» PROMPT
Which lines of the data below contain "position"? Please show them all.

» DATA SHOWN
- - - - -

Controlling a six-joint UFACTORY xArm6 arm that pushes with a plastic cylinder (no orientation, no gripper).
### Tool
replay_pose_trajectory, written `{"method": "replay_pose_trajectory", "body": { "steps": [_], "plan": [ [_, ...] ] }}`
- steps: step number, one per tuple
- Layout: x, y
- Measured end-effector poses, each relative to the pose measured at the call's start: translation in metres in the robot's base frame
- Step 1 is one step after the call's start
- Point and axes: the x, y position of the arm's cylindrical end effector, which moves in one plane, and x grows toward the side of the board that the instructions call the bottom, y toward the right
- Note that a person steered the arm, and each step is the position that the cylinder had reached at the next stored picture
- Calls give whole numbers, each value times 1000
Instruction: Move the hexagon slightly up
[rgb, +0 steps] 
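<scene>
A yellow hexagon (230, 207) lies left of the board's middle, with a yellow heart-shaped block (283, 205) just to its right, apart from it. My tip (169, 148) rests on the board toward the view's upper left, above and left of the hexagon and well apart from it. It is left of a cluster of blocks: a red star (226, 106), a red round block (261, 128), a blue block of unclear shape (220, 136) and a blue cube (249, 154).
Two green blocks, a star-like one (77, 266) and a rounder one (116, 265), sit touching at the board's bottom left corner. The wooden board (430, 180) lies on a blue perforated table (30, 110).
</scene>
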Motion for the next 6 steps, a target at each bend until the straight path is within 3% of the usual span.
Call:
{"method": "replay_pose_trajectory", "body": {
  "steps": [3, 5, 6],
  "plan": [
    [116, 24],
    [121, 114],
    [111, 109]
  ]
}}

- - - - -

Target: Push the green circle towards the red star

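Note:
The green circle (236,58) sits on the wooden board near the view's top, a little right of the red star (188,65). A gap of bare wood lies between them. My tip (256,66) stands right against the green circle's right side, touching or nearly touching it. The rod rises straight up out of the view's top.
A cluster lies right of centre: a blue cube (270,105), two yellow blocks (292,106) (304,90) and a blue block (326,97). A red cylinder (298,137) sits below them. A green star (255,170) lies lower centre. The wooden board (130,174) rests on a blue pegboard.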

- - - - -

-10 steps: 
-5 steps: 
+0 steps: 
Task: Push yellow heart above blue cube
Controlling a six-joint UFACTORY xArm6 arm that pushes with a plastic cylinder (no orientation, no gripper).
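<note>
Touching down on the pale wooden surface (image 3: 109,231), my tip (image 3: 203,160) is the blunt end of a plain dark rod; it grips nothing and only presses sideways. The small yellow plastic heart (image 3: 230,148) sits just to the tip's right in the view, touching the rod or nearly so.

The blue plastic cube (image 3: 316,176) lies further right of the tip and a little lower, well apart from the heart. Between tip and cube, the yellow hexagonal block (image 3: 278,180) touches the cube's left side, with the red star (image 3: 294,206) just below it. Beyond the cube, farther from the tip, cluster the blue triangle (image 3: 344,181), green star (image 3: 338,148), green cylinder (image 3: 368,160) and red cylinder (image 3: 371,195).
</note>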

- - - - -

» OUTPUT
- Point and axes: the x, y position of the arm's cylindrical end effector, which moves in one plane, and x grows toward the side of the board that the instructions call the bottom, y toward the right
- Note that a person steered the arm, and each step is the position that the cylinder had reached at the next stored picture

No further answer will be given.